• _Exercise_:
Transcribe the records below exactly as they appear.

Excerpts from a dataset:
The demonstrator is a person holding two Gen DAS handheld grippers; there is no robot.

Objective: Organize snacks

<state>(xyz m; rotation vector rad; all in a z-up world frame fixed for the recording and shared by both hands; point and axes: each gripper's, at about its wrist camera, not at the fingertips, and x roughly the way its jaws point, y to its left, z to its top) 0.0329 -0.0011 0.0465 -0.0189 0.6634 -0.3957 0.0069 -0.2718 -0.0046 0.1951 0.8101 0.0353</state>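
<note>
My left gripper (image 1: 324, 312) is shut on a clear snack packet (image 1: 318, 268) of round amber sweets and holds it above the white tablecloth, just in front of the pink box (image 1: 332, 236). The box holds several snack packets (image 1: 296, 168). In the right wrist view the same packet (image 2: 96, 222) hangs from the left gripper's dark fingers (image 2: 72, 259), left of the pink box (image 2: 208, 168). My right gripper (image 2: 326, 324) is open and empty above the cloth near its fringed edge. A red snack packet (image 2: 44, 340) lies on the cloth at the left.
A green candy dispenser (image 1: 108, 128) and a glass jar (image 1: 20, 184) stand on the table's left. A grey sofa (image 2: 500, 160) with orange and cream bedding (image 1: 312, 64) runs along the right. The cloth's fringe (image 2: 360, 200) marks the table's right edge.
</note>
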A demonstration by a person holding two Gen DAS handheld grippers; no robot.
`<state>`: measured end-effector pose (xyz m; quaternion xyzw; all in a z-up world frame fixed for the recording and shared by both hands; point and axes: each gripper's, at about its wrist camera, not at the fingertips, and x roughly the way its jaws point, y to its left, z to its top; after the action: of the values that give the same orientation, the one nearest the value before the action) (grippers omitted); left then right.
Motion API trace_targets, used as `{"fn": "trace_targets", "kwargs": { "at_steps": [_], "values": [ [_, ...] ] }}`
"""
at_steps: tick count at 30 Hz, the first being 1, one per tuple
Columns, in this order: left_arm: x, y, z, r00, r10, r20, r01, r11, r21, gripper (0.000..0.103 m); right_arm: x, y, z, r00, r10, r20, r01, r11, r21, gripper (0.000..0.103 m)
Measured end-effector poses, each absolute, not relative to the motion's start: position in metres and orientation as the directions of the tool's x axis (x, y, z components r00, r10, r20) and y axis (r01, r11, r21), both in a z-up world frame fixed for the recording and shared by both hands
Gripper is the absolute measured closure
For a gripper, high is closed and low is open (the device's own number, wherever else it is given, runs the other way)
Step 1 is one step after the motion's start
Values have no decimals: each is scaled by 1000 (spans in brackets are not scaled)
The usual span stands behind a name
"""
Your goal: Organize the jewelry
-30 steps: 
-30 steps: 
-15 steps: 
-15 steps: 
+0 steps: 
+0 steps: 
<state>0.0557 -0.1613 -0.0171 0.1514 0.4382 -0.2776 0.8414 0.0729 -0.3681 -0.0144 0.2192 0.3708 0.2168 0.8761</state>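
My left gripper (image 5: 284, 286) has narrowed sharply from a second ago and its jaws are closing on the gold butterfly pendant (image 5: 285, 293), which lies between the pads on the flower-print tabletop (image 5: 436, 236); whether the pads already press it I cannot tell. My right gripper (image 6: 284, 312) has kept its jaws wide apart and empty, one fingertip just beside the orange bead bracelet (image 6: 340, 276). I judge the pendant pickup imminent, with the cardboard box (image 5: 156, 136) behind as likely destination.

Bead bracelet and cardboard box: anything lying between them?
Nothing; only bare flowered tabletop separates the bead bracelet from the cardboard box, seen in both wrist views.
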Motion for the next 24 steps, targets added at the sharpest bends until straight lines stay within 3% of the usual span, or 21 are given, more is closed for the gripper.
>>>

• _Task answer_:
The demonstrator is a person holding two Gen DAS handheld grippers; there is no robot.

Objective: Organize snacks

<state>(xyz m; rotation vector rad; all in a z-up world frame fixed for the recording and shared by both hands; point and axes: each gripper's, at about its wrist camera, not at the fingertips, and x roughly the way its jaws point, y to its left, z to its top) 0.0329 -0.0011 0.0465 -0.0189 0.6634 -0.3957 0.0069 -0.2718 -0.0046 0.1951 0.8101 0.0353</state>
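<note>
My left gripper (image 1: 324, 312) is shut on a clear snack packet (image 1: 318, 268) of round amber sweets and holds it above the white tablecloth, just in front of the pink box (image 1: 332, 236). The box holds several snack packets (image 1: 296, 168). In the right wrist view the same packet (image 2: 96, 222) hangs from the left gripper's dark fingers (image 2: 72, 259), left of the pink box (image 2: 208, 168). My right gripper (image 2: 326, 324) is open and empty above the cloth near its fringed edge. A red snack packet (image 2: 44, 340) lies on the cloth at the left.
A green candy dispenser (image 1: 108, 128) and a glass jar (image 1: 20, 184) stand on the table's left. A grey sofa (image 2: 500, 160) with orange and cream bedding (image 1: 312, 64) runs along the right. The cloth's fringe (image 2: 360, 200) marks the table's right edge.
</note>
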A demonstration by a person holding two Gen DAS handheld grippers; no robot.
`<state>`: measured end-effector pose (xyz m; quaternion xyzw; all in a z-up world frame fixed for the recording and shared by both hands; point and axes: each gripper's, at about its wrist camera, not at the fingertips, and x roughly the way its jaws point, y to its left, z to its top; after the action: of the values that give the same orientation, the one nearest the value before the action) (grippers omitted); left then right.
Motion API trace_targets, used as `{"fn": "trace_targets", "kwargs": { "at_steps": [_], "values": [ [_, ...] ] }}`
"""
at_steps: tick count at 30 Hz, the first being 1, one per tuple
Columns, in this order: left_arm: x, y, z, r00, r10, r20, r01, r11, r21, gripper (0.000..0.103 m); right_arm: x, y, z, r00, r10, r20, r01, r11, r21, gripper (0.000..0.103 m)
Measured end-effector poses, each absolute, not relative to the motion's start: position in metres and orientation as the directions of the tool's x axis (x, y, z components r00, r10, r20) and y axis (r01, r11, r21), both in a z-up world frame fixed for the recording and shared by both hands
Gripper is the absolute measured closure
For a gripper, high is closed and low is open (the device's own number, wherever else it is given, runs the other way)
Step 1 is one step after the motion's start
Values have no decimals: each is scaled by 1000 (spans in brackets are not scaled)
The usual span stands behind a name
"""
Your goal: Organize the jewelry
-30 steps: 
-30 steps: 
-15 steps: 
-15 steps: 
+0 steps: 
+0 steps: 
<state>0.0557 -0.1613 -0.0171 0.1514 0.4382 -0.2776 0.8414 0.0729 -0.3681 -0.0144 0.2192 0.3708 0.2168 0.8761</state>
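My left gripper (image 5: 284, 286) has narrowed sharply from a second ago and its jaws are closing on the gold butterfly pendant (image 5: 285, 293), which lies between the pads on the flower-print tabletop (image 5: 436, 236); whether the pads already press it I cannot tell. My right gripper (image 6: 284, 312) has kept its jaws wide apart and empty, one fingertip just beside the orange bead bracelet (image 6: 340, 276). I judge the pendant pickup imminent, with the cardboard box (image 5: 156, 136) behind as likely destination.

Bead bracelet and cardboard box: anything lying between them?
Nothing; only bare flowered tabletop separates the bead bracelet from the cardboard box, seen in both wrist views.
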Motion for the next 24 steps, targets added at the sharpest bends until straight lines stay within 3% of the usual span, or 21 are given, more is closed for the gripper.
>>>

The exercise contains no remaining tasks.